February 3, 2010


Unlikely Revolutionaries
: How a former Iranian official and a U.S. foreign-policy guru are shifting Washington’s stance toward regime change in Tehran (Lee Smith, Feb 2, 2010, The Tablet)

[T]he realists in Washington are led by Richard Haass, the current president of the Council on Foreign Relations—who opposed the Bush administration’s Iran policy as too aggressive and famously argued that the US had no interest in throwing Saddam Hussein out of Kuwait during the first Gulf War.

While neither man is a household name, the fact is that the policymaking process in Washington can be as inscrutable to outsiders as the inner workings of Iran’s famously opaque clerical regime. Public figures like Secretary of State Hillary Clinton or James Jones, the national security adviser, are simply the most visible members of a broad circle of policymakers who cross the aisle just as frequently as they stick to partisan prejudices, and who speak to each other through private channels, thinktanks, and the media.

Haass’ influence on the tone of foreign policy discourse in Obama’s 2008 campaign and on the staffing of the State Department and White House makes him perhaps the most influential foreign policy expert in Washington who is not a member of the Obama administration. The fact that the tone-setter of much of Obama’s public discourse about foreign policy has now become a proponent of “regime change”—the phrase associated with George W. Bush’s brazen invasion of Iraq—is enough to make any observer do a double take. During the reign of the neoconservatives in Washington, Haass and the realists delighted in savaging the Bush administration’s miscues and recommended a return to a more pragmatic foreign policy. Haass even invited Iranian president Mahmoud Ahmadinejad to address the Council in a controversial 2006 session, paving the way for candidate Barack Obama’s campaign promise that he would talk to anyone, especially the Islamic Republic of Iran.

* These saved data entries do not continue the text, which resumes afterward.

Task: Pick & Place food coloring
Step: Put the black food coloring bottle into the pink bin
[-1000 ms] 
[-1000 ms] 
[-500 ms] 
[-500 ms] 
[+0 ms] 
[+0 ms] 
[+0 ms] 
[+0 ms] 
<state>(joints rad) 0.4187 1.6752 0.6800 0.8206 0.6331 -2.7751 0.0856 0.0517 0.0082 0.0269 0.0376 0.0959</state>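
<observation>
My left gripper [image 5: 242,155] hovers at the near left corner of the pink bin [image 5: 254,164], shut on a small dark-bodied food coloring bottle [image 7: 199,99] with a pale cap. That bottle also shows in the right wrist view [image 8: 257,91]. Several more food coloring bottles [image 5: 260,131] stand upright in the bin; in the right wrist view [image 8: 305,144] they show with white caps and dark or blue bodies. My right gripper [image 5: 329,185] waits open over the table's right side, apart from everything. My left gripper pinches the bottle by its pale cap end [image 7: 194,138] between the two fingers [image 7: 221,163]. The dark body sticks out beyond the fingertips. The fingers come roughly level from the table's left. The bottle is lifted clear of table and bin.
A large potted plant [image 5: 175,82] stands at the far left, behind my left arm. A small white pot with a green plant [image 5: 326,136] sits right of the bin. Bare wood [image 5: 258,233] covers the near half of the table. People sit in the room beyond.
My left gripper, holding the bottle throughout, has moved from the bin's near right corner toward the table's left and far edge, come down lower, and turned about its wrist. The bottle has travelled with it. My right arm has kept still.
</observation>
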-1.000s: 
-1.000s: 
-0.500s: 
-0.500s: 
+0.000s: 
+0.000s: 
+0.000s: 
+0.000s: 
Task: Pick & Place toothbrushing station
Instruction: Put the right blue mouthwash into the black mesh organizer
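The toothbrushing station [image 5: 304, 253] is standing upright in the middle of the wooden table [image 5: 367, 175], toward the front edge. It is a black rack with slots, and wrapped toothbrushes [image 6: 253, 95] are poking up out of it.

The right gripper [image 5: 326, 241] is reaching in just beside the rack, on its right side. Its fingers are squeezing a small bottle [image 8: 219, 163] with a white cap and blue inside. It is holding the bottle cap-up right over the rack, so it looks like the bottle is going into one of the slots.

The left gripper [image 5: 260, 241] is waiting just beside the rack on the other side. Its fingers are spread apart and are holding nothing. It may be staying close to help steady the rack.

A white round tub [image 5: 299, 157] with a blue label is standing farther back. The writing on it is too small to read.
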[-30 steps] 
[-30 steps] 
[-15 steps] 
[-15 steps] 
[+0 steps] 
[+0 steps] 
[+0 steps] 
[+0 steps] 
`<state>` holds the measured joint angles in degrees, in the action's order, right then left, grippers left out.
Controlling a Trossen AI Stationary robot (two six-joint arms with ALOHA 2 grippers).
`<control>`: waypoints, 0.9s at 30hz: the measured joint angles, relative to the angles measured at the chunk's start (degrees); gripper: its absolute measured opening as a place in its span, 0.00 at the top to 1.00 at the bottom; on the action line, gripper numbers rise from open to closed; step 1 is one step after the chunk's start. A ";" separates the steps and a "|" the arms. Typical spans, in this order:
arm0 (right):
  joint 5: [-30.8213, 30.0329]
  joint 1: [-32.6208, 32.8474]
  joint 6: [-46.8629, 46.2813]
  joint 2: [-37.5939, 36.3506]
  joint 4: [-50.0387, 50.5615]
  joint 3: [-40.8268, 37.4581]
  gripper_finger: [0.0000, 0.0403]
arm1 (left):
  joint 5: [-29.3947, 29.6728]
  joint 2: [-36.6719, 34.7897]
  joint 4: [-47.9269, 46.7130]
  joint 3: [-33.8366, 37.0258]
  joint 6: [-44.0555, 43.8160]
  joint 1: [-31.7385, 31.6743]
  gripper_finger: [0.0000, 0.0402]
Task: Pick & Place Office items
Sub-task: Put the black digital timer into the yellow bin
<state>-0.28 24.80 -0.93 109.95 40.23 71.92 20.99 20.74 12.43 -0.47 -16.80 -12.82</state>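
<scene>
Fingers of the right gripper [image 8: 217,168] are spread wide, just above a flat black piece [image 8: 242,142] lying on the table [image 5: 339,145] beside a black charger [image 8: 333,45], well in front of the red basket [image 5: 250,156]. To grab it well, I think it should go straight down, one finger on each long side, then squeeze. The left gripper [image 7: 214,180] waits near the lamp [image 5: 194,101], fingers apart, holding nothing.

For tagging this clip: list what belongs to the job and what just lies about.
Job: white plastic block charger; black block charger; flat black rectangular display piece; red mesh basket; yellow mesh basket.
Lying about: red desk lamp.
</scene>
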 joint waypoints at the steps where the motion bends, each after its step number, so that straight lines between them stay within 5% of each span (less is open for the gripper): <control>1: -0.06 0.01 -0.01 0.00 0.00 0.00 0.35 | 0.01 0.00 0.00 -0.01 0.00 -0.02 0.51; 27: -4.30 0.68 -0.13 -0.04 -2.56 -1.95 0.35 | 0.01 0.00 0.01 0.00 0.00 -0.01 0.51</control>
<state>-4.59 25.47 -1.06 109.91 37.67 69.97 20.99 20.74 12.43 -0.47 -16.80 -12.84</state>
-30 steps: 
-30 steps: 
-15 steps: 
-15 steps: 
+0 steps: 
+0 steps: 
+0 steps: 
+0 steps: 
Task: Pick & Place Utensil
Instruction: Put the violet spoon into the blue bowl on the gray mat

However, now more than a year into Obama’s term, the engagement with Tehran that Haass and the realists wanted has led nowhere. Moreover, the anti-government demonstrations taking place throughout Iran have not abated, as some had prophesied in June.

With more protests expected for the 30th anniversary of the revolution on February 11, it seems the realists are now jumping off the “engagement with Iran” bandwagon. “The nuclear talks are going nowhere,” Haass wrote in a January issue of Newsweek. Instead, he argued:

we should be focusing on another fact: Iran may be closer to profound political change than at any time since the revolution that ousted the shah 30 years ago…. Outsiders should act to strengthen the opposition and to deepen rifts among the rulers. This process is underway, and while it will take time, it promises the first good chance in decades to bring about an Iran that, even if less than a model country, would nonetheless act considerably better at home and abroad. Even a realist should recognize that it’s an opportunity not to be missed.

If some in the realist camp, like Israel Lobby author Stephen Walt, were appalled by Haass’ conversion, the neoconservatives welcomed it. “I hope his many minions will follow his lead,” says Michael Rubin, a resident scholar at the American Enterprise Institute who worked in the Pentagon during the George W. Bush administration. “And that the disruptions they’ve caused in preventing us from creating an effective Iran policy will end as will their fantasy that Iran is a regime like any other.”